## Task description:
For each line in the records that contains "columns", make a copy.

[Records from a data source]
Start of Block
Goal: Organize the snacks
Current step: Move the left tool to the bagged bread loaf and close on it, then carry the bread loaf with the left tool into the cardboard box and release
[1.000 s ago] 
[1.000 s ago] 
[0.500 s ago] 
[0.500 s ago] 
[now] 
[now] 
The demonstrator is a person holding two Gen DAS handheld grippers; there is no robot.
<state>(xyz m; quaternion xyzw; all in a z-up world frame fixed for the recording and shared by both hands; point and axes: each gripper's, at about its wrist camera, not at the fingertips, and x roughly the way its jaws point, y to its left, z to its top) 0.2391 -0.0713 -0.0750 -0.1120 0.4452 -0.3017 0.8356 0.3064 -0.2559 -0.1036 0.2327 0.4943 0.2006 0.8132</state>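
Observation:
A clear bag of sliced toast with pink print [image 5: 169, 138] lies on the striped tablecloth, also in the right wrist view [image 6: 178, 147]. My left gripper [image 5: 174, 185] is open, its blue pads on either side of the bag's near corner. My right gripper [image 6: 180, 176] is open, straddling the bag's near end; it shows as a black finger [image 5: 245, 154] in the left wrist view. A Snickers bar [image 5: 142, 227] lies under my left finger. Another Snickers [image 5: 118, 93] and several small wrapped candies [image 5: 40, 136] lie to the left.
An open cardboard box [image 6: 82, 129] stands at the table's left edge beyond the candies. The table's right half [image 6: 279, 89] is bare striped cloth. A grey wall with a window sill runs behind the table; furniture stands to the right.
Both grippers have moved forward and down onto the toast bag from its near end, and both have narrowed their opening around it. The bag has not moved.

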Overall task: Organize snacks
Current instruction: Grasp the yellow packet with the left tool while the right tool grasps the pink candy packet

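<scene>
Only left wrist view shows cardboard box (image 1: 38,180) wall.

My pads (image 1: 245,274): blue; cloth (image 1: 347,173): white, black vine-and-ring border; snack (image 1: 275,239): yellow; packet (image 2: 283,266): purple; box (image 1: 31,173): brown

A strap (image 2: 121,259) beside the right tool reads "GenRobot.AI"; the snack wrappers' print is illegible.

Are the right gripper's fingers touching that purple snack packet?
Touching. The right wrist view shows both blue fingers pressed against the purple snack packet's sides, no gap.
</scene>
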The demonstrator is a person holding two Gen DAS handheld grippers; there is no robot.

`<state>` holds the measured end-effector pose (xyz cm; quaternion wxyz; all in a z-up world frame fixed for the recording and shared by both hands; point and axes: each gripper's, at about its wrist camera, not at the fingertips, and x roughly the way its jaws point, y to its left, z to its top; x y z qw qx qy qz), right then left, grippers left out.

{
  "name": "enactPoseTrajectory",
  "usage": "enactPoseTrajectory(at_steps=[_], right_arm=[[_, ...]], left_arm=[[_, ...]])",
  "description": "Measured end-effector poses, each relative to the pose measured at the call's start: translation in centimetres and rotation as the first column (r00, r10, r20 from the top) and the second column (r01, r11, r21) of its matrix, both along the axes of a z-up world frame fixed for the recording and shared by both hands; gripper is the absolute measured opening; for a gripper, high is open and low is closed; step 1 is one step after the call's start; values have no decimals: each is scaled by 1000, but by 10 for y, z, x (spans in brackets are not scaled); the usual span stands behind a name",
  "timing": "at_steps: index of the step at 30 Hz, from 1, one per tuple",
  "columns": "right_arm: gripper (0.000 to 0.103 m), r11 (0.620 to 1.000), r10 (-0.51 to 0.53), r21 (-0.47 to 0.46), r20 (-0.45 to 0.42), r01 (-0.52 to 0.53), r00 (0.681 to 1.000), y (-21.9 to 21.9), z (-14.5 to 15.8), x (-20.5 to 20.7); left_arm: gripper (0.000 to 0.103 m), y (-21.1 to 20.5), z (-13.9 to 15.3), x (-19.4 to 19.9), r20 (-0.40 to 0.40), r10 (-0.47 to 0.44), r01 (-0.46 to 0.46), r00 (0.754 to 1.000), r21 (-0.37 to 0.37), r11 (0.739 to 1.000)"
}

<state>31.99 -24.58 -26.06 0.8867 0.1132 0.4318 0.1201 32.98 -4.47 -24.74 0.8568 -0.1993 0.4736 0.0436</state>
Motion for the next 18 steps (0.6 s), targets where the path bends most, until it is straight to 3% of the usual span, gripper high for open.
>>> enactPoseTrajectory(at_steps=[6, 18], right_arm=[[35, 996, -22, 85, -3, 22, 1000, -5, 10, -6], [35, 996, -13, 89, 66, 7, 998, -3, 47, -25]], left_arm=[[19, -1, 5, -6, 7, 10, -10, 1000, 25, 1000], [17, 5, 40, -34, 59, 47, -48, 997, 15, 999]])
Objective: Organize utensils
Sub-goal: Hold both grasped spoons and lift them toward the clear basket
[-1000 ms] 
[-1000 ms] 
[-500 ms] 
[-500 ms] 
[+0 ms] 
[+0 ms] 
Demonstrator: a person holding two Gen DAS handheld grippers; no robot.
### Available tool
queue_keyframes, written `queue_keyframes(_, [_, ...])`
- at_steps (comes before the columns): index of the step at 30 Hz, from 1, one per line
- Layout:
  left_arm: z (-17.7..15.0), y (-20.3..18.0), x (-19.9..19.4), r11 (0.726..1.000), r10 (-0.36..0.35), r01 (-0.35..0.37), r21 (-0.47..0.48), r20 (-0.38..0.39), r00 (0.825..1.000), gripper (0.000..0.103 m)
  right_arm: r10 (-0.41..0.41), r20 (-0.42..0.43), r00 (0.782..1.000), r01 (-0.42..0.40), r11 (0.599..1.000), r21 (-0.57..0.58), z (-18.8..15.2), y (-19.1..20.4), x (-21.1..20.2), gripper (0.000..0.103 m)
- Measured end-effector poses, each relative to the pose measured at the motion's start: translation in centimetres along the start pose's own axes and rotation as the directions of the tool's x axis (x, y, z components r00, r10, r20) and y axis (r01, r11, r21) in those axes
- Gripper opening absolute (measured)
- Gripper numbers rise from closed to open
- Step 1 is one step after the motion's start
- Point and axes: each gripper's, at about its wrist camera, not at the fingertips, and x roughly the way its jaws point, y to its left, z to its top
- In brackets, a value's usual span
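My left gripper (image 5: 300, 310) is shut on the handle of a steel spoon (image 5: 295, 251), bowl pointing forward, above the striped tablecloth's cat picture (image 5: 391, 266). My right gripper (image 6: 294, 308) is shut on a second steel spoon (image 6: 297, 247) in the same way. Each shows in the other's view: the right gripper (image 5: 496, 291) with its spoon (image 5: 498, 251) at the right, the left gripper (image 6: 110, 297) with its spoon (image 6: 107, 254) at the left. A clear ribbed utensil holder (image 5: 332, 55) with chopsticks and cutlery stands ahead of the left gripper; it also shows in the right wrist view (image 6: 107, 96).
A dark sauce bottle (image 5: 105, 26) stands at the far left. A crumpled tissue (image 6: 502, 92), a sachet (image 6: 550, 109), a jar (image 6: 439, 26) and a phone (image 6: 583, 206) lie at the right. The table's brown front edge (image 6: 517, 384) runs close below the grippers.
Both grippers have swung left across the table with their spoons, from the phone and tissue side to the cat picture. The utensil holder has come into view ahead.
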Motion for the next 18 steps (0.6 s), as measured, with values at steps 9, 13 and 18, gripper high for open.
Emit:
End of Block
## The completed task:
  "columns": "right_arm: gripper (0.000 to 0.103 m), r11 (0.620 to 1.000), r10 (-0.51 to 0.53), r21 (-0.47 to 0.46), r20 (-0.45 to 0.42), r01 (-0.52 to 0.53), r00 (0.681 to 1.000), y (-21.9 to 21.9), z (-14.5 to 15.8), x (-20.5 to 20.7); left_arm: gripper (0.000 to 0.103 m), y (-21.1 to 20.5), z (-13.9 to 15.3), x (-19.4 to 19.9), r20 (-0.40 to 0.40), r10 (-0.47 to 0.44), r01 (-0.46 to 0.46), r00 (0.754 to 1.000), r21 (-0.37 to 0.37), r11 (0.739 to 1.000)"
- at_steps (comes before the columns): index of the step at 30 Hz, from 1, one per line

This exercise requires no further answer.